Wicepremier Borys Kolesnikow powiedział Polskiemu Radiu, że miasta muszą być przygotowane na przyjęcie kibiców nie znających ani ukraińskiego, ani rosyjskiego. Do czerwca należy umieścić drogowskazy, wydać przewodniki, w tym elektroniczne, a także przygotować stewardów i wszystkich, którzy będą spotykać się z gośćmi.
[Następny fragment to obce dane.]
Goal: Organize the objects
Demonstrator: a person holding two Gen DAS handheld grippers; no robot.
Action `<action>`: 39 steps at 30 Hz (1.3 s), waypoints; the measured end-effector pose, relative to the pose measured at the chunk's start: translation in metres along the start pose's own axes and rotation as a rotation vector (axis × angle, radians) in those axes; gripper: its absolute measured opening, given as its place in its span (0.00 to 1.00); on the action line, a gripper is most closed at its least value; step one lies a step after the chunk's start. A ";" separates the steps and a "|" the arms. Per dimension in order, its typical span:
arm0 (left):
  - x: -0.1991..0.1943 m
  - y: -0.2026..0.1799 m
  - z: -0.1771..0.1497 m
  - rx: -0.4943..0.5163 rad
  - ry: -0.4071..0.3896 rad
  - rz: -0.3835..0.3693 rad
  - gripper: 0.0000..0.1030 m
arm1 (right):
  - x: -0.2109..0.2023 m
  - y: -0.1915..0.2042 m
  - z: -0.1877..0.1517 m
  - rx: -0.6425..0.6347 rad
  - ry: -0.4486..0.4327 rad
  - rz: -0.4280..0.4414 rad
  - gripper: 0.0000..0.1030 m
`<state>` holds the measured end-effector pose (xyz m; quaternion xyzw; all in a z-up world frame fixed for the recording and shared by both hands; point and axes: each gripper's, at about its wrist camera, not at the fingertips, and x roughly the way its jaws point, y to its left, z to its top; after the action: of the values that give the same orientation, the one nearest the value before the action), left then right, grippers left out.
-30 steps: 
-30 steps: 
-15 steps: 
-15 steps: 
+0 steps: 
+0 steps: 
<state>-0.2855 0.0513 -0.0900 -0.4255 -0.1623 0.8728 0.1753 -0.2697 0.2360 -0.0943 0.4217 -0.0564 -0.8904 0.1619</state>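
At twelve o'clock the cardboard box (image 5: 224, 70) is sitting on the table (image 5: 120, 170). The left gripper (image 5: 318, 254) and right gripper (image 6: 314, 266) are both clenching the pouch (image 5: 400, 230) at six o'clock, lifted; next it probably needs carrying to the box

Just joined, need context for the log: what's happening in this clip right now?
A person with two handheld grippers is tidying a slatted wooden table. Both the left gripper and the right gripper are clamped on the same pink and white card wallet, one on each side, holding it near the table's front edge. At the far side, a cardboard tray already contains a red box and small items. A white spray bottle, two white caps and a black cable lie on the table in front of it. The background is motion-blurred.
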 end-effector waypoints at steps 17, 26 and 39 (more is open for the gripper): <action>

Wolontariusze z ruchu EuroPatrol od kilku miesięcy sporawdzają przygotowanie tych wszystkich, którzy będą mieli kontakt z kibicami. Udając anglojęzycznych turystów starają się kupić bilet na dworcu kolejowym, uzyskać pierwszą pomoc na autobusowym i znaleźć toaletę w centrum miasta. Mykoła Worobiow z EuroPatrolu zaznacza, że nie jest to łatwe. Już teraz można stwierdzić, że ani lekarze, ani milicjanci nie nauczą się angielskiego. "Cała nadzieja w wolontariuszach. Jeżeli nie będą oni przygotowani to Ukraina popsuje swój wizerunek" - dodaje.
Najlepiej przygotowanym miejscem do obsługi obcokrajowców jest lotnisko w Boryspolu, najgorzej - dworzec autobusowy. Na dworcu kolejowym tylko w jednej kasie jest anglojęzyczna obsługa.